Who is the current ace of aces in Major League Baseball? And which “aces” wouldn’t even sniff the starting rotation for the likes of the Astros, Dodgers, Padres and Yankees?
The tricky first step in this process was deciding on the ace of each staff. For 23 of the 30 franchises, it wasn’t a tough call. However, a fair amount of hemming and hawing and emailing with colleagues took place regarding the other seven.
Those decisions didn’t impact the ranking, though, considering how little separation exists between the candidates for that ace spot. For instance, whether you deem Walker Buehler, Tony Gonsolin, Clayton Kershaw or Julio Urias to be the ace of the Dodgers staff, he’ll land somewhere in the Nos. 10-15 range. (Spoiler alert: We went with Kershaw and also defaulted to the “old guard”—Adam Wainwright, Justin Verlander, etc.—anywhere that it made sense to do so.)
One important criterion: The pitcher must have made at least seven starts this season in order to qualify. With apologies to Jacob deGrom, Stephen Strasburg, Lance Lynn, John Means, Tyler Glasnow, Lance McCullers Jr. and others who fall short of that threshold, you at least temporarily lose your ace status when you can’t manage to pitch in 10 percent of your team’s games.
Once the 30 aces were chosen, the ranking is based on a combination of dominance in the current season and past track record, with current season success generally taking preference over previous accolades.
Unless otherwise noted, statistics are current through the start of play Sunday, June 19.
Nos. 30-28: Patrick Corbin, Jose Quintana and Tyler Wells
30. Patrick Corbin, Washington Nationals
- 3-9, 6.59 ERA, 1.78 WHIP, 6.4 K/9, 2.1 K/BB
From 2017 to 2019, Corbin was easily a top-10 pitcher in the majors. He had a 3.47 ERA, averaging just over 220 strikeouts per year, and he was an indispensable asset for a World Series champion in the final season of that three-year arc.
But he has gone from indispensable to darn near unusable. His 3.25 ERA in 2019 steadily ballooned to 4.66 in 2020 to 5.82 last season and now to 6.59. His slider was once one of the most unhittable pitches in baseball, but opponents have been teeing off on it as of late. As if Stephen Strasburg’s gargantuan contract and all the deferred payments to Max Scherzer aren’t bad enough, the Nationals are paying Corbin $23.4 million this season, $24.4 million next year and $35.4 million in 2024 for his rapidly deteriorating services.
29. Jose Quintana, Pittsburgh Pirates
- 1-4, 3.66 ERA, 1.33 WHIP, 7.7 K/9, 2.5 K/BB
Quintana used to be one of the most durable starters in the game. From 2013 to 2019, he was tied with Jon Lester for the most games started (224) and did so with a FanGraphs WAR (26.6) that ranked 11th among pitchers.
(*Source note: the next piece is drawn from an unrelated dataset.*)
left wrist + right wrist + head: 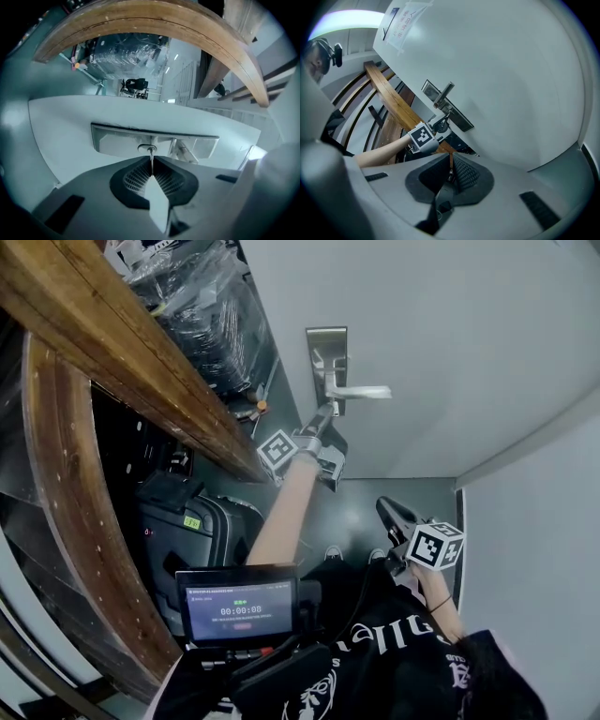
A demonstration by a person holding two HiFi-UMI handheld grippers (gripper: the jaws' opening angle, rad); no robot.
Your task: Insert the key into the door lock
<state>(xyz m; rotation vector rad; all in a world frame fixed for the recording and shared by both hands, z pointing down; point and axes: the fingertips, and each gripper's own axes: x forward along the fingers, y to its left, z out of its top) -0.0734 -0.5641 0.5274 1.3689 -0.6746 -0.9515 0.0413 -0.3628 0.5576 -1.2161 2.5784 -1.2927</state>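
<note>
A grey door [450,334] carries a metal lock plate [326,357] with a lever handle [364,391]. My left gripper [323,416] is raised to the plate just below the handle. In the left gripper view it [152,163] is shut on a thin key [151,161] whose tip meets the round keyhole [147,149] in the plate [117,140]. The handle [186,153] lies to the right of it. My right gripper [386,509] hangs low and away from the door, shut [450,162] with nothing in it. It looks at the left gripper [439,123] at the lock plate [459,118].
A curved wooden handrail [122,357] runs along the left, close to my left arm. Plastic-wrapped goods [197,296] lie beyond it. A dark case [202,521] stands on the floor below. A small screen [239,608] sits at the person's chest. A pale wall [539,549] closes the right.
</note>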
However, after 2020 and 2021 campaigns that were both injury-riddled and ineffective, the offseason market for Quintana was nonexistent. The 2016 All-Star ended up on a one-year, $2 million deal with the Pirates, where the primary goal seemed to be that he provide some veteran leadership in what is otherwise a young rotation.
He has been better than expected, though, and might be a hot commodity ahead of the trade deadline. Quintana has cooled off over the past month, but he had a 2.19 ERA after seven starts and has yet to allow more than four earned runs in a game.
28. Tyler Wells, Baltimore Orioles
- 4-4, 3.62 ERA, 1.07 WHIP, 5.4 K/9, 3.0 K/BB
Wells missed all of 2019 following Tommy John surgery and all of 2020 because there was no minor league baseball that year. He then spent the 2021 campaign in the bullpen for the O’s, even making four saves in September. But no one knew what to expect from Wells as he transitioned back into a starting role for the first time in nearly four years.
After a rocky start, he has been pretty darn good. In nine starts since the beginning of May, Wells has a 3.09 ERA with four quality starts. He went six scoreless innings against the Red Sox on Memorial Day and relinquished just a solo home run to Teoscar Hernandez in six innings of work against the Blue Jays last week.
It’s a small sample size, but Wells might be a key piece in this rotation for years to come.